Ces lignes de "covoiturage spontané" permettront aux usagers de se signaler aux conducteurs par une application lorsqu'ils passeront sur un trajet défini par la région Île-de-France. Les premières seront inaugurées en Essonne après les Jeux olympiques de Paris-2024.

Actuellement, les trajets en covoiturage augmentent surtout lorsqu'il y a des grèves dans les transports. Avec ces nouvelles lignes, la région espère favoriser largement ce mode de transport en encourageant, en premier lieu, les conducteurs à ouvrir leurs portes à des inconnus.

"On n'a pas assez de conducteurs malgré toutes les aides de l'État et des collectivités. Avec ces lignes, l'intérêt, c'est qu'ils sauront où ils vont chercher les gens et où on les amène. Ils sauront que ça ne les détournera pas de leurs trajets", indique Valérie Pécresse, présidente (LR) de la région Île-de-France.
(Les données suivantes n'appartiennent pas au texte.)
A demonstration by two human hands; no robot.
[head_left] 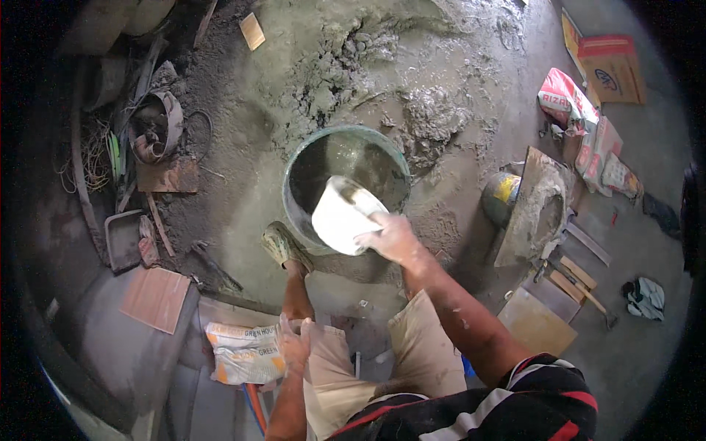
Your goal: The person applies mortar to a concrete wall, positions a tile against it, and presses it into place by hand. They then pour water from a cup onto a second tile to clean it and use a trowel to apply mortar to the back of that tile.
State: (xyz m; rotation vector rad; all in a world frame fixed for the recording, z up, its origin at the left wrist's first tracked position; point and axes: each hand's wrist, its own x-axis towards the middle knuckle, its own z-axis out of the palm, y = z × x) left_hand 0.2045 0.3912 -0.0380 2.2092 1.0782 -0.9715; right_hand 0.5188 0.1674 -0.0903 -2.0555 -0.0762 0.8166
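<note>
My right hand (391, 239) grips the rim and side of a white plastic pail (342, 226). The pail is tilted over the near part of a large round tub (293, 200), whose greenish rim shows around it. Murky grey liquid seems to lie in the tub, though the pail covers part of it. By my left knee, my left hand (296, 347) is held with its fingers stretched and nothing in it. Next to that hand lies a white and orange printed bag (243, 354).
Wet grey mortar (441, 114) spreads beyond the tub. At the right are a mortar-caked board (540, 209), a hammer (597, 305), torn cement bags (570, 99) and a cardboard box (610, 70). A tile (156, 298), a tray (123, 239) and scrap lie at the left.
</note>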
Elle a annoncé ce jeudi la création de 12 nouvelles lignes de covoiturage et le maintien de l'indemnité kilométrique. Elle pourra rapporter jusqu'à 150 euros par mois aux conducteurs.

Trois premières lignes sur le plateau de Saclay

Trois premières lignes verront le jour en 2024 : "l'idée c'est de les ouvrir en septembre 2024 juste après les Jeux olympiques et paralympiques sur le plateau de Saclay. Et pendant ce temps, on va faire un travail de concertation avec tous les départements pour choisir avec eux les lignes qu'ils veulent faire en temps réel", a-t-elle poursuivi après ces Assises régionales du covoiturage.

Une signalétique particulière sera installée sur ces trois lignes. Concrètement, un usager qui voudra faire appel à ce service se positionnera à un arrêt et pourra être récupéré par un conducteur qui le déposera à un autre arrêt de la même ligne.

Chaque passager bénéficiera de deux trajets offerts (aller-retour domicile-travail) s'il est abonné à un pass Navigo. Côté conducteur, les trajets resteront subventionnés entre 1,5 et 3 euros par trajet soit, au maximum, 150 euros par mois.

Lutter contre la fraude

Selon Île-de-France Mobilités (IDFM), qui va mettre en place ces lignes, près de 80% des deux millions de trajets subventionnés en 2023 concernent la grande couronne.

IDFM va également mettre en place une plateforme unique qui centralisera celles utilisées jusqu'ici par quatre opérateurs (Blablacar, Ynstant, Karos et Klaxit). Cela permettra notamment de mettre fin à "une fraude encore trop importante car avec quatre plateformes", les conducteurs pouvaient "déclarer quatre trajets", selon Valérie Pécresse.

"La démarche d'IDFM démontre un réel soutien à cette solution de mobilité durable et nous nous réjouissons de voir une telle initiative encourager davantage de partage de trajets au quotidien", a réagi un porte-parole de Blablacar Daily sans se prononcer sur ce futur appel d'offres.

L'opérateur exploitant ces futures lignes sera désigné à l'automne 2024, "avec comme objectif une mise en service des lignes début 2025", précise IDFM.